Neural Style Transfer Part 1 : Introduction

Neural Style Transfer was first published in the paper “A Neural Algorithm of Artistic Style” by Gatys et al., originally released in 2015. It is an image transformation technique which modifies one image in the style of another image.

If these line do not convince you then see the images below,

here we have two images one shows the cute friendship of cat and dog while other is udnie painting by Francis Picabia. Using style transfer technique we have modified friendship image in the style of udnie painting, now it looks like an impressive artwork. If this motivates you and wants to know how this works and how to do this with your images then continue reading I am going to explain this.

I am dividing this tutorial into two parts:

In the first part, we are tackling some theory and implementing Gatys style transfer which was originally released in 2015 by Gatys et al. But generating an image using this technique takes time which depends on compute power provided. In my system it takes about 10 min for an image because of this we would not like to use this for styling videos.
In the second part, we will implement another variant of style transfer which we can call fast style transfer. It was proposed in this paper by Justin Johnson. This is hundreds of times faster than gatys style transfer. It is so fast that we can use this in realtime videos too.

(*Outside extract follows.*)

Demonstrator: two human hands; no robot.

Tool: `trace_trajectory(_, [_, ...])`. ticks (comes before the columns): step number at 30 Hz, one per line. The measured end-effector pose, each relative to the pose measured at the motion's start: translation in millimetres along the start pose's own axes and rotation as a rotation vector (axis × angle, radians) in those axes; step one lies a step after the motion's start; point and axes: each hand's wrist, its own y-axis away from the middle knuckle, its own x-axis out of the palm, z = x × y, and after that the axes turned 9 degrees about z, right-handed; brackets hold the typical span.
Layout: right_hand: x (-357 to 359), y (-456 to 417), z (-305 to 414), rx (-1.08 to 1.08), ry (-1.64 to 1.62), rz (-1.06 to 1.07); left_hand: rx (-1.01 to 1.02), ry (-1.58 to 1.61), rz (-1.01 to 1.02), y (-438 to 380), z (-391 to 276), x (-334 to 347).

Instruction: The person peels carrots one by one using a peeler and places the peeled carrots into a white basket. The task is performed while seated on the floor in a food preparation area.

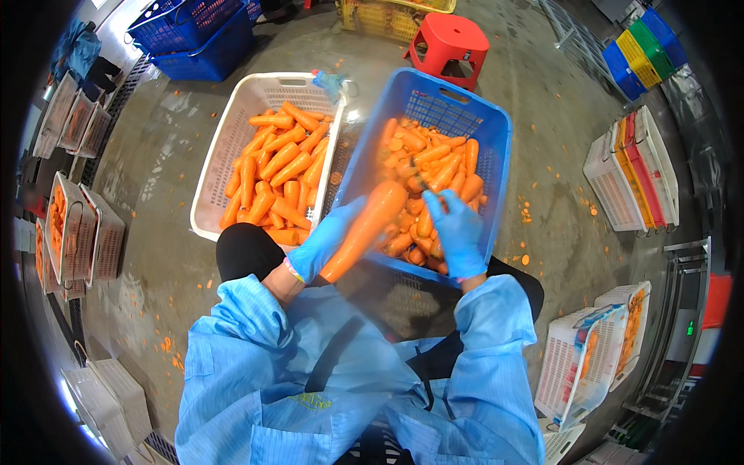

We have used convolutional networks for image classifications and detection problems in machine learning many times but this time we are using them for style transfer. Implementing this on my own helps me to evolve in deep learning. I was using keras before and trapped inside using fit method and sequential model for all image tasks. But implementing this helps me to break that trap and deep dive inside model architecture, loss function and training loop. This skill also helps to understand and implement different model architectures on my own from research papers. I hope it will help you too.

Before starting the tutorial note:

Content Image : The image which we want to stylize.
Style Image : The image whose style we want to embed in our content image.
Output Image : The output styled image, we will be optimizing this image(more details later) to create a styled image.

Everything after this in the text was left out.